The city of Toronto has produced a whimsical exhibition: The Beatles 50 T.O., upstairs at St. Lawrence Market, in honour of the fact that the group visited Toronto six times, more often than anywhere else on this side of the pond, the last time 50 years ago. I went this afternoon to see it - lots of artifacts from Beatles' visits, fabulous photographs and slides, and a hilarious recreation of a Sixties rec room in Don Mills:
My friend Piers Hemmingsen, who knows every arcane fact about the Beatles in Canada and has written a vast tome about this very subject, took a large crowd on a tour around the room. I met the curator Jane French, who provided a lot of the actual stuff from her family home, and the Globe critic Deirdre Kelly, another Beatle nut, who knew? I left flyers for my book, in the hope that hordes of fans would seize them and be desperate to read this fine book.
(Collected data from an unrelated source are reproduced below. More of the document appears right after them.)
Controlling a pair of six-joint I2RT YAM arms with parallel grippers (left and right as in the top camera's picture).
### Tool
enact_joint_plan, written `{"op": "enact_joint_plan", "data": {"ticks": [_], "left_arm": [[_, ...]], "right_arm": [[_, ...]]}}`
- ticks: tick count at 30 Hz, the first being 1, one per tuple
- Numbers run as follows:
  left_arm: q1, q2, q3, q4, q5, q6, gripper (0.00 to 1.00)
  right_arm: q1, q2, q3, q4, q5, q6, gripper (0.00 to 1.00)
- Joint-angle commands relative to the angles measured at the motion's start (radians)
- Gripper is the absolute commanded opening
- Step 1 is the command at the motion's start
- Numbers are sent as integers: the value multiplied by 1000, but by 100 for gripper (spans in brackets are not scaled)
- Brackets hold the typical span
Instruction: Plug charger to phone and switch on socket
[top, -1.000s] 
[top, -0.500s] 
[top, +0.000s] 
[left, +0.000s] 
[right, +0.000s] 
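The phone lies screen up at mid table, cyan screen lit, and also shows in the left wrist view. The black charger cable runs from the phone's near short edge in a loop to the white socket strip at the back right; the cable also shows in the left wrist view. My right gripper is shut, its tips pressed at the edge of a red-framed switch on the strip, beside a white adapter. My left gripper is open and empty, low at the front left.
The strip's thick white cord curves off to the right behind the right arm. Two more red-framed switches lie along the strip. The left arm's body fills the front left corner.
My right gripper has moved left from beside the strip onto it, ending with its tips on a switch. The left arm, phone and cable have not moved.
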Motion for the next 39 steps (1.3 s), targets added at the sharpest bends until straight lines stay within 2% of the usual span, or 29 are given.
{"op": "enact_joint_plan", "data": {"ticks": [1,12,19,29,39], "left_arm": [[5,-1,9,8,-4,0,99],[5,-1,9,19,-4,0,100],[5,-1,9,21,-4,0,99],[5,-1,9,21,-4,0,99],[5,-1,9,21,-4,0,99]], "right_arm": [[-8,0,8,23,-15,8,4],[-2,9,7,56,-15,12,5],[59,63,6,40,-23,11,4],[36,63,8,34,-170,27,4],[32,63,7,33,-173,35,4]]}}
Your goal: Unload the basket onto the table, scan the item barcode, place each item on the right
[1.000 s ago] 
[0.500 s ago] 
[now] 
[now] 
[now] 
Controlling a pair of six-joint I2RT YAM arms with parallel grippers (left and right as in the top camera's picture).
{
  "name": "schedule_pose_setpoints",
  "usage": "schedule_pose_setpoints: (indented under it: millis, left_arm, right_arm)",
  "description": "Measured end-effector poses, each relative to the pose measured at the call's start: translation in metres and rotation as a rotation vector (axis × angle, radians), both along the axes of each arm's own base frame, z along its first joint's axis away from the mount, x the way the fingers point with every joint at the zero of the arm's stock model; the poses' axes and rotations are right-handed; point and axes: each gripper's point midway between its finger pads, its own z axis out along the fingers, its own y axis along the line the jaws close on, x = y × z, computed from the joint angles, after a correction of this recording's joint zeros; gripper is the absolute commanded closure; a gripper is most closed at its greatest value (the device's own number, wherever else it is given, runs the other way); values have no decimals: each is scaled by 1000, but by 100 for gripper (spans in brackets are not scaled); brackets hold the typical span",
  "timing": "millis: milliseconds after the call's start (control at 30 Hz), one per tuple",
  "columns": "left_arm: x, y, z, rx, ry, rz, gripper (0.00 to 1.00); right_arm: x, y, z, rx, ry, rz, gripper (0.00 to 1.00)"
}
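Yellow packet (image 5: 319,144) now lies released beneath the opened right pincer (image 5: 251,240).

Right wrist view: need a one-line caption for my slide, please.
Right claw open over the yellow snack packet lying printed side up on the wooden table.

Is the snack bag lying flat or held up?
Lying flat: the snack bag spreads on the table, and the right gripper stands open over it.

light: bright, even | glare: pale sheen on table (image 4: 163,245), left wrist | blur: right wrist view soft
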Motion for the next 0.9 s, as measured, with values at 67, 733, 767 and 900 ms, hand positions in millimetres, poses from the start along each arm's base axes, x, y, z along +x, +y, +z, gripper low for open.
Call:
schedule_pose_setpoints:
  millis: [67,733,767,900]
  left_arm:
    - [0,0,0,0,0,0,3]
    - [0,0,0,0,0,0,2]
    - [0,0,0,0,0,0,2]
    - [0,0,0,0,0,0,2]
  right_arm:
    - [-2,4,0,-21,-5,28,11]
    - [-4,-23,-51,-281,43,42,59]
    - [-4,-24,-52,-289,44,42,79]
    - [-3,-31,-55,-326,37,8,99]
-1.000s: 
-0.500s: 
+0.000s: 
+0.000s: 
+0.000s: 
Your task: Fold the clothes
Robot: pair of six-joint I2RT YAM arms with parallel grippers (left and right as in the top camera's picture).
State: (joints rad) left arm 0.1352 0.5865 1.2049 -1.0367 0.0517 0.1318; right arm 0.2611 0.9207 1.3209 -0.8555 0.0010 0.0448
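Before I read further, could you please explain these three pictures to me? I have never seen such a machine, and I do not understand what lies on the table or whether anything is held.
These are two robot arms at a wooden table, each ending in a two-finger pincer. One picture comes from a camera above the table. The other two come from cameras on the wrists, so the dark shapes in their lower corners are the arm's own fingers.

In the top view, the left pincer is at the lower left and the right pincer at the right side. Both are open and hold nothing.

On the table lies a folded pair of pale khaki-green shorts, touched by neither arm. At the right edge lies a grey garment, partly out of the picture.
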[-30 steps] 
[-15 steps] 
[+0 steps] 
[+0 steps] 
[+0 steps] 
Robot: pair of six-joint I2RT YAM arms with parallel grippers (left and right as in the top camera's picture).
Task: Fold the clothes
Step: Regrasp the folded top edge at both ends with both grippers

Sigh.
It occurred to me, not for the first time, looking at the shots of the screaming girls, the almost terrifying evocation of hysterical passion, that Beatlemania was perhaps the first time in history that female erotic energy was unleashed to this extent. When else had young girls made such an impact, sexually, financially, socially? I wonder if Beatlemania helped push feminism to the forefront - it emerged in full force only a few years later. We already know that Beatles music helped to tear down Communism, as so many young people behind the Iron Curtain were desperate for western music and broke rules to get it. Perhaps those four young men caused more than one worldwide revolution. What do you think?
As I listen to Randy Bachman, it's 8.30 p.m. on October 29th and my back door is wide open to the winds. Long may it last.